Problem to work on: Across the data, every line with the word "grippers" counts once; state the total alone.
── Supplied information
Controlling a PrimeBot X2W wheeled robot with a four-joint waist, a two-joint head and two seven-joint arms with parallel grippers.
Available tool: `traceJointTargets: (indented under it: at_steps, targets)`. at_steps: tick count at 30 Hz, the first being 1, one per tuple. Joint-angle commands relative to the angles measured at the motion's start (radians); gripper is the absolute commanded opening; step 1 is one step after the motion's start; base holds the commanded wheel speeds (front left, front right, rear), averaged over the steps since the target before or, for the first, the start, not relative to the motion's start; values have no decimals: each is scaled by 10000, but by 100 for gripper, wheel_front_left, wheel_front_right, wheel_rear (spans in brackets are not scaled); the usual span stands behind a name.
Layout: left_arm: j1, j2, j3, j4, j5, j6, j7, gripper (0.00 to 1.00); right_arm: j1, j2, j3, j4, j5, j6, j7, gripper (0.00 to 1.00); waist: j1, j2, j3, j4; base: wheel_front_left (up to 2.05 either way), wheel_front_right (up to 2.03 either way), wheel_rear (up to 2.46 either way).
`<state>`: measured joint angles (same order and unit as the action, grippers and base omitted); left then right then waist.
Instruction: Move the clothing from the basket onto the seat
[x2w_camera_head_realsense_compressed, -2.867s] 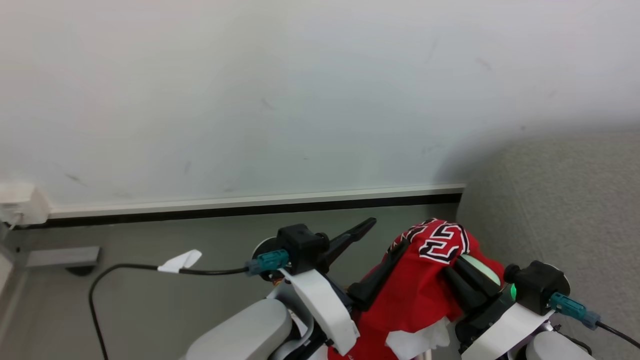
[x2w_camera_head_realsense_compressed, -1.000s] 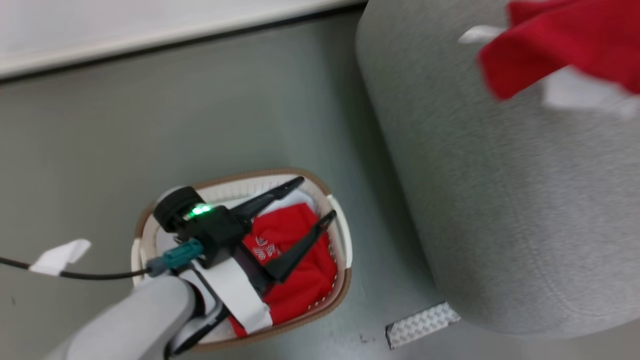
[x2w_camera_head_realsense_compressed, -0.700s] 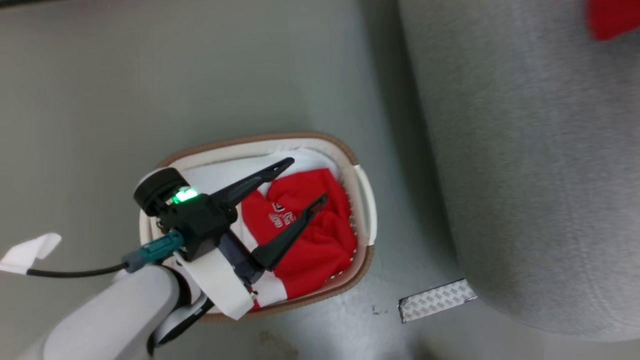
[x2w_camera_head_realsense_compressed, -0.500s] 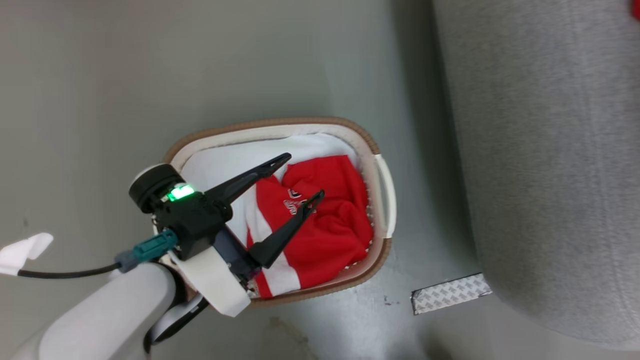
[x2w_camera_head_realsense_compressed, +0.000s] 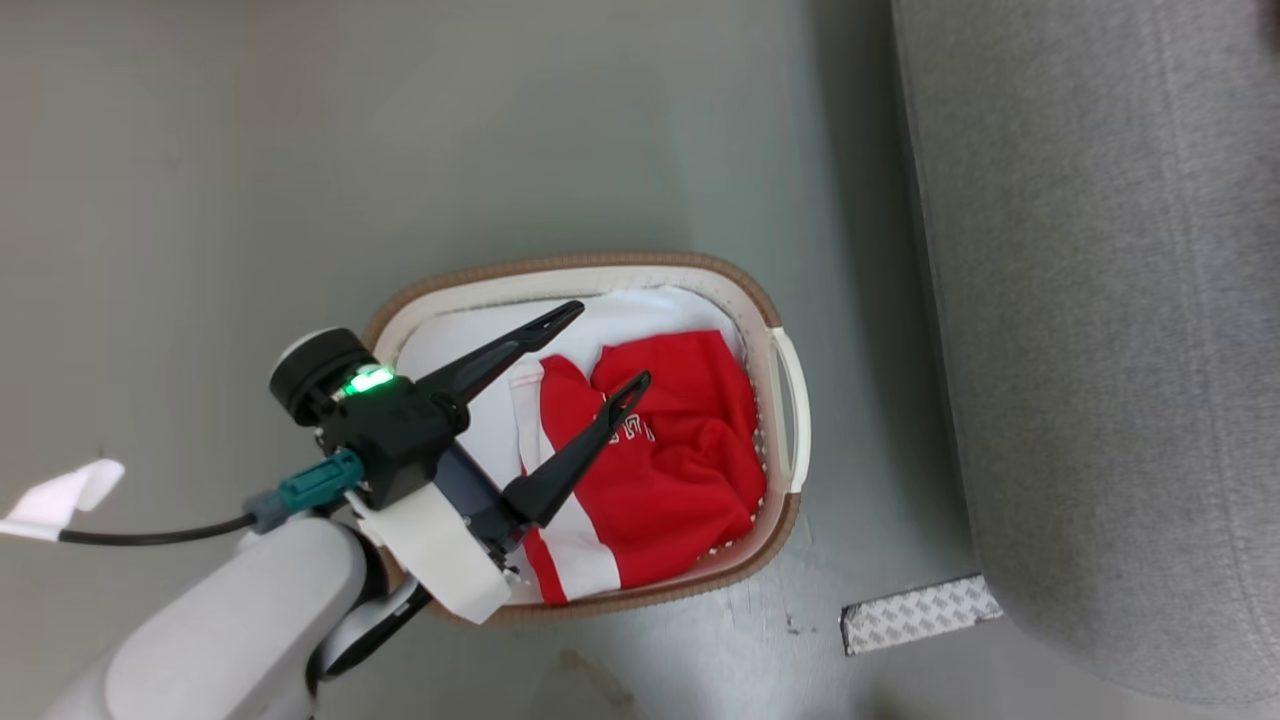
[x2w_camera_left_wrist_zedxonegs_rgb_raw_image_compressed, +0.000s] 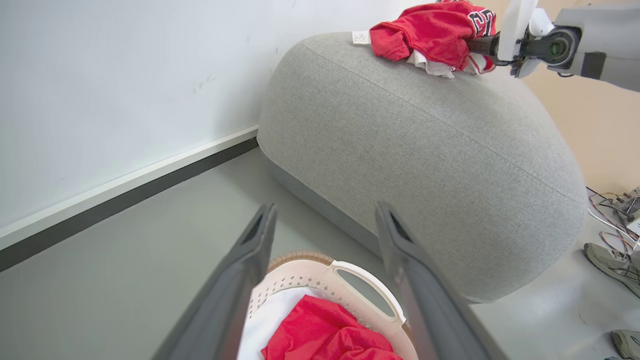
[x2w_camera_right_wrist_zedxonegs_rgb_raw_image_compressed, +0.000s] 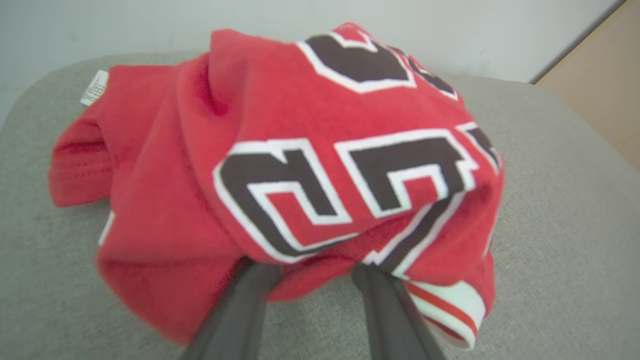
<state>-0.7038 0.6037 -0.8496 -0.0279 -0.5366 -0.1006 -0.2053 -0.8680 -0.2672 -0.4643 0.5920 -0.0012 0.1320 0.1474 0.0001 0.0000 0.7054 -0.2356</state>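
Note:
The cream basket (x2w_camera_head_realsense_compressed: 560, 268) with its brown rim stands on the floor left of the grey seat (x2w_camera_head_realsense_compressed: 1100, 300). In it lies red clothing (x2w_camera_head_realsense_compressed: 680, 450) on a white pad (x2w_camera_head_realsense_compressed: 640, 312). My left gripper (x2w_camera_head_realsense_compressed: 609, 344) hovers open over the basket's left half, nothing between its fingers. The left wrist view looks past that gripper (x2w_camera_left_wrist_zedxonegs_rgb_raw_image_compressed: 326, 207) at the basket (x2w_camera_left_wrist_zedxonegs_rgb_raw_image_compressed: 350, 272), the red clothing (x2w_camera_left_wrist_zedxonegs_rgb_raw_image_compressed: 320, 335) and the seat (x2w_camera_left_wrist_zedxonegs_rgb_raw_image_compressed: 425, 150). A second red jersey (x2w_camera_right_wrist_zedxonegs_rgb_raw_image_compressed: 300, 150) with black-and-white numbers lies on the seat (x2w_camera_right_wrist_zedxonegs_rgb_raw_image_compressed: 550, 200). My right gripper (x2w_camera_right_wrist_zedxonegs_rgb_raw_image_compressed: 311, 267) is open, fingertips tucked under the jersey's near fold.
A white wall with a dark skirting board (x2w_camera_left_wrist_zedxonegs_rgb_raw_image_compressed: 125, 190) runs behind the basket and seat. A patterned metal strip (x2w_camera_head_realsense_compressed: 920, 613) lies on the floor by the seat's base. Shoes (x2w_camera_left_wrist_zedxonegs_rgb_raw_image_compressed: 612, 262) and loose cables (x2w_camera_left_wrist_zedxonegs_rgb_raw_image_compressed: 615, 210) lie beyond the seat. A black cable (x2w_camera_head_realsense_compressed: 150, 535) trails from my left wrist.
The head camera has swung down and left, so the jersey over the seat has left that view's upper right. My left gripper stays open over the basket.

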Motion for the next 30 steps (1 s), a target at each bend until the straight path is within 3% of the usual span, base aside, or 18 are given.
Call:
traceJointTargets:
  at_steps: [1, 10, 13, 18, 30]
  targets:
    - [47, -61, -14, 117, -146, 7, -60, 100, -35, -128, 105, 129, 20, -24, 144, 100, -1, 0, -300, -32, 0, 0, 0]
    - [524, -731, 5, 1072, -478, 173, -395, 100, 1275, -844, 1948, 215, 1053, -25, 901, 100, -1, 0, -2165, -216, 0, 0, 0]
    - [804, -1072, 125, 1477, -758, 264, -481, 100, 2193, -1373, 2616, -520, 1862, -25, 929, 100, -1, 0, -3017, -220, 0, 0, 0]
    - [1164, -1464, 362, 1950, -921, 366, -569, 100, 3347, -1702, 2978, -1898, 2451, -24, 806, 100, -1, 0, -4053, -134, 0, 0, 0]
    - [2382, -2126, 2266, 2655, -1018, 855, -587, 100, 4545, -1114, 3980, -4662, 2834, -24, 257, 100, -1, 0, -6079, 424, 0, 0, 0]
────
Answer box: 2